Despite people being in lockdown for many months, the animal charity received more than 10 calls a day about animals affected by discarded rubbish.
Across Yorkshire and Lincolnshire 361 calls were made about litter-affected animals to the RSPCA in the 12-month period.
Nearly 70 calls were recorded in West Yorkshire and South Yorkshire, with the lowest number recorded in the East Riding of Yorkshire (42), according to the figures released by the charity.
One of the callouts across the region was for a Canada goose whose neck became tightly entangled in old rope at a canal at Luddenden Foot, in Calderdale.
The panicked cries of the bird and his mate alerted a concerned resident to the plight of the goose on Monday 2 November, last year.
Animal rescuer RSPCA Inspector Kris Walker said the goose was very fortunate to have a "happy ending".
In total 3,639 calls were made nationally with the highest figures recorded in Greater London (444).
Callouts nationally included a duck tangled in a medical face mask, a baby hedgehog with plastic wrapped around her neck, and a gannet entangled in plastic.
While the animal welfare charity has also released images of a fox caught in a pastry wrapper to highlight the dangers to wildlife caused by abandoned rubbish.
The charity is urging people to help protect animals by picking up any litter they see lying around as well as ensuring they take their litter home with them.
Wildlife department head Adam Grogan called litter "one of the biggest hazards our wildlife faces today" and called on lockdown walkers to help eliminate it.
He said: "Our staff deal with thousands of incidents every year where animals have been impacted by litter – and they’re the ones that we know of.
"I’m sure for every animal we’re able to help there are many that go unseen, unreported and may even lose their lives."
Mr Grogan added PPE being used during the coronavirus pandemic then thrown away has made the issue worse.
He said: "The pandemic has just added to the problem with many disposable masks just being discarded on the ground.
"These are a new danger to animals and we’ve been called out to rescue animals like ducks and gulls caught up in the masks’ elastic straps."
As well as regular rubbish, the RSPCA deals with many animals which have suffered injuries from angling litter like discarded fishing line, hooks and plastic netting.
Nearly 40 per cent (1,510) of all litter-related calls to the RSPCA last year were about animals specifically caught in fishing litter.
These included a seal being strangled by an old fishing net and dozens of swans injured by old fishing hooks or entangled in fishing line.
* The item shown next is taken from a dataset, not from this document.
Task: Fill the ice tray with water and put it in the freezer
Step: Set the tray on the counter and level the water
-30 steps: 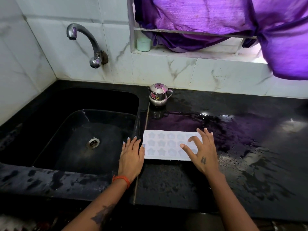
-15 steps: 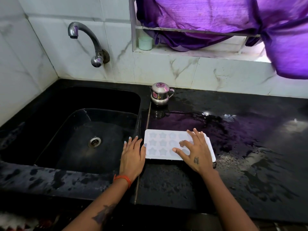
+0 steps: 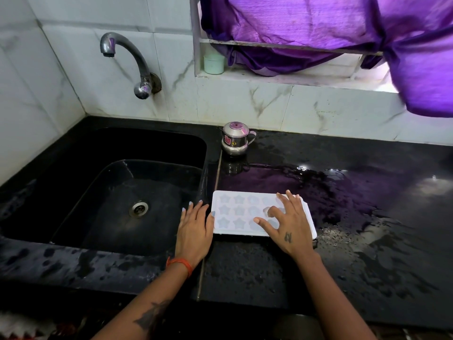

Mr Grogan said: "Animals who get their heads or necks stuck in litter can suffer severe injuries as they struggle to break free and can even suffocate, while others will slowly grow weaker and weaker as they try to hunt or find food or water.
"Others will get fishing line or netting cutting deep into their skin, affecting circulation and with wounds becoming seriously infected.
"These hazards can very quickly become a matter of life or death for these animals and action is urgently needed to tackle this problem head-on. It’s up to every one of us to do our bit in the war against litter."
On other types of waste, he added: "If members of the public see discarded litter we would encourage them to pick it up safely and put it in the bin, remembering to wash their hands after. Their action could save an animal’s life."
In the last two years, the charity has received 8,092 calls about animals injured or caught up in litter.
This spring the RSPCA is encouraging the public to take part in the Great British Spring Clean - a movement to raise awareness about litter's impact on our environment, ecosystems, and wildlife.
As part of the challenge between 28 May and 13 June the RSPCA are on a million mile litter picking mission, and encouraging the public to take part with photographs using #GBSpringClean on social media.